Forse questo deriva da un nostro antico timore, quello della colonizzazione culturale. Abbiamo paura – forse perché qualcuno, attento a gestire la paura stessa come fattore politico – che integrare significhi soccombere e che l’unico sistema di conservazione per una cultura sia la generazione di figli “propri”.
Questo dimenticandoci che identità e cultura sono concetti sempre mutevoli e non genetici, che sopravvivono finché sono in grado di evolvere, altrimenti ristagnano e marciscono, e che il solo fatto che per centinaia di anni siamo stati noi i colonizzatori culturali ed economici di mezzo mondo non implichi che, eventuali altre culture, ci riserveranno lo stesso trattamento. Verrebbe da augurarselo pensando a cos’è stata per l’Europa e molti paesi del mondo la cultura italiana, verrebbe da non augurarselo pensando ad esempi deteriori di export italico. Fa parte del gioco e il gioco non si risolve a neonati al chilo, quanto piuttosto con un investimento, questo sì culturale ed educativo, sull’accoglienza. Discorsi complessi, ma torniamo ai dati. Chi sostiene che grazie alla 194 in Italia “Manca all’appello una popolazione di 6 milioni di bambini che avrebbero impedito il sorgere dell’attuale crisi demografica” non ha evidentemente mai preso in mano i dati statistici dall’entrata in vigore della legge.
La faccio brevissima, rimandando ad altri interventi la parte analitica: dal 1982 gli aborti di cittadine italiane (attenzione! Larga parte degli attuali aborti è praticato proprio dagli stranieri contro le cui famiglie storciamo l’italico naso) è calato del 74,4%. Rallegriamoci dunque! Con il tasso di aborti, per lo più clandestini, del 1982, ad oggi saremmo ancora meno, considerato poi il tasso di mortalità delle donne vittime di complicazioni per aborto procurato artigianalmente.
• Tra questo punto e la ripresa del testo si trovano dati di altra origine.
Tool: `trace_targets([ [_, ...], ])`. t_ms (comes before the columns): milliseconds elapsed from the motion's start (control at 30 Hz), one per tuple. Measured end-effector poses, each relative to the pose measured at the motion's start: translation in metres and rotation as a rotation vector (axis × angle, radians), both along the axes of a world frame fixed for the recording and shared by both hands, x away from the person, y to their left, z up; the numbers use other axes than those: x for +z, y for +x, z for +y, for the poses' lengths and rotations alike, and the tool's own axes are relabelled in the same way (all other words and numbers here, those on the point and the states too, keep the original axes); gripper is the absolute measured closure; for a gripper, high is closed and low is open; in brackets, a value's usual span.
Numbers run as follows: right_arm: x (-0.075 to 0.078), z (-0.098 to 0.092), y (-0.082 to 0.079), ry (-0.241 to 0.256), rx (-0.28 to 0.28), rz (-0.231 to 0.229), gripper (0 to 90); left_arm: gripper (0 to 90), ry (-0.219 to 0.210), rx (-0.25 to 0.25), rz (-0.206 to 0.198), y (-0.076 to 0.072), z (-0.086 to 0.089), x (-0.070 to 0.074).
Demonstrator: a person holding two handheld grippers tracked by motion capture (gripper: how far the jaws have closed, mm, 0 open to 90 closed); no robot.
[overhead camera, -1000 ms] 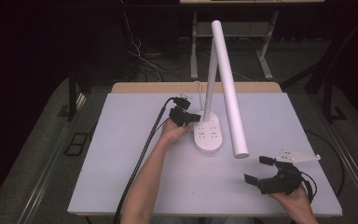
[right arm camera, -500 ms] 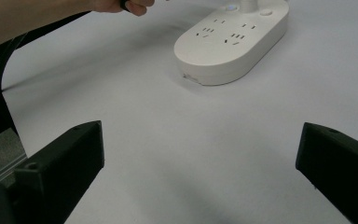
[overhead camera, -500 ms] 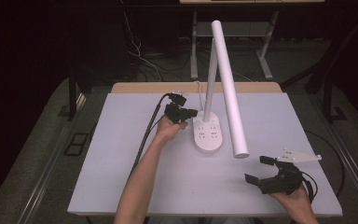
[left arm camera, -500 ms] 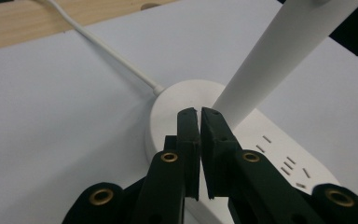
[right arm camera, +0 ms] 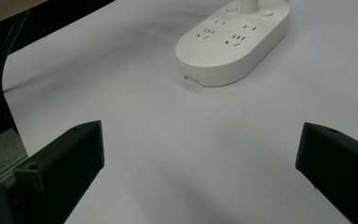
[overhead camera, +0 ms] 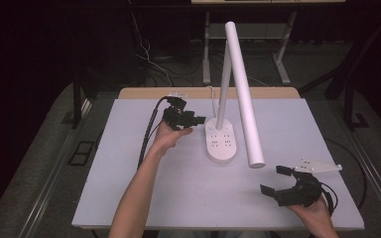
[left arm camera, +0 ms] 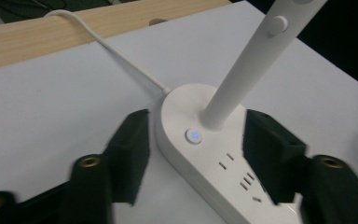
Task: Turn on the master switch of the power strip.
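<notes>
A white desk lamp stands mid-table: an oval base (overhead camera: 221,144) with several sockets, a slanted pole (overhead camera: 222,84) and a long tube head (overhead camera: 243,94). My left gripper (overhead camera: 196,120) is open at the base's far left end. In the left gripper view its jaws straddle that end of the base (left arm camera: 214,149), around the pole (left arm camera: 242,74) and a round button with a small blue light (left arm camera: 194,136); the left gripper (left arm camera: 198,158) grips nothing. My right gripper (overhead camera: 274,179) is wide open near the table's front right. The right gripper (right arm camera: 200,172) faces the base (right arm camera: 233,37) from a distance.
The lamp's white cord (left arm camera: 116,51) runs off the base toward the wooden back edge (left arm camera: 74,32). The white tabletop (overhead camera: 129,198) spreads left and front of the lamp. Black cables (overhead camera: 149,134) trail from the left gripper over the table. Dark floor and table legs lie beyond.
My left gripper has shifted slightly to the left and farther back beside the lamp base. The right gripper and the lamp have stayed where they were.
</notes>
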State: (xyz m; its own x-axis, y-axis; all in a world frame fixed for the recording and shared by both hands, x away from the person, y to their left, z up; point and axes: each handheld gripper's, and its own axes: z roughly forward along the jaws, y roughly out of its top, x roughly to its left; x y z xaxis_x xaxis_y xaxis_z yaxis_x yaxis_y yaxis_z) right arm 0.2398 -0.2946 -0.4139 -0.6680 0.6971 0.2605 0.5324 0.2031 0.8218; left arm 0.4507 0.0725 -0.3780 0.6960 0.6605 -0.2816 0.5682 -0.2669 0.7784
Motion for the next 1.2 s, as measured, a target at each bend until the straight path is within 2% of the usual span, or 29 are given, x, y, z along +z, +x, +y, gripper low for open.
trace_targets([
  [33, 0.0, 0.0, 0.0, 0.0, 0.0, 0.0, 0.3, 33.5, -0.011, -0.012, 0.006, -0.002, 0.003, 0.0],
  [100, 0.0, 0.0, 0.0, 0.0, 0.001, -0.002, 0.3, 19.5, -0.019, -0.022, 0.006, -0.005, 0.01, 0.002],
  [167, 0.0, 0.0, 0.0, 0.003, -0.001, -0.002, 0.3, 12.2, -0.023, -0.028, 0.009, -0.009, 0.016, 0.004],
  [233, 0.0, 0.0, 0.0, 0.005, -0.002, -0.003, 0.3, 9.0, -0.029, -0.031, 0.014, -0.012, 0.022, 0.005],
  [267, 0.0, -0.001, 0.0, 0.005, -0.003, -0.002, 0.3, 0.6, -0.034, -0.038, 0.014, -0.014, 0.025, 0.006],
  [367, 0.0, -0.001, 0.0, 0.005, -0.004, 0.0, 0.3, 0.0, -0.034, -0.038, 0.013, -0.026, 0.035, 0.007],
  [433, 0.0, -0.001, 0.0, 0.005, -0.004, -0.001, 0.3, 0.0, -0.025, -0.046, 0.011, -0.028, 0.039, 0.007],
  [667, 0.0, 0.0, -0.001, 0.003, -0.003, -0.002, 0.3, 0.0, -0.044, -0.011, -0.033, -0.051, 0.06, 0.012],
  [1200, -0.001, 0.001, -0.001, -0.003, -0.001, 0.003, 0.3, 0.0, -0.074, 0.001, -0.079, -0.09, 0.083, 0.008],
])
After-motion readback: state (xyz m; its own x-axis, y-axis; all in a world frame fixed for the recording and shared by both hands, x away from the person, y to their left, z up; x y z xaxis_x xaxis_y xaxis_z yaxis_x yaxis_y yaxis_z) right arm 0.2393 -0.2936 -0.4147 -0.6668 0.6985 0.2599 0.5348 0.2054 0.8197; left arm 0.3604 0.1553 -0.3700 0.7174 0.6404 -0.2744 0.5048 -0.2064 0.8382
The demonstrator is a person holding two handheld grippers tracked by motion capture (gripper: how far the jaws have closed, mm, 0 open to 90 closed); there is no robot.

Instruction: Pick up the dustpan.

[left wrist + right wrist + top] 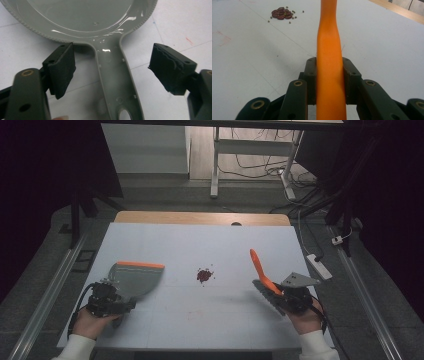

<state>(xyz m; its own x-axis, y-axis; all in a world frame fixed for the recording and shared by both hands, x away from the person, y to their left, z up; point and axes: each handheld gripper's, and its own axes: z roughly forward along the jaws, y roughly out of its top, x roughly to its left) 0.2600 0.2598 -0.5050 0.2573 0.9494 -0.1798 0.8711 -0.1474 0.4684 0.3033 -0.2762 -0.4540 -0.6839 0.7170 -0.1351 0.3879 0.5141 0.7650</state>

Rallegriamoci, ma fermiamoci a riflettere: noi italiani non abbiamo bisogno di essere difesi come razza, abbiamo bisogno che venga difesa la nostra cultura. Abbiamo bisogno che i singoli cittadini siano difesi e possano vivere meglio e più dignitosamente, che in questo paese torni la speranza, sola molla generativa, e questo prima che anche gli stranieri qui con noi, alle nostre condizioni, non vogliano più stare. Meno che mai i nostri figli. E prima, magari, di trasformare la nostra nella cultura dell’ignoranza e dell’oscurantismo.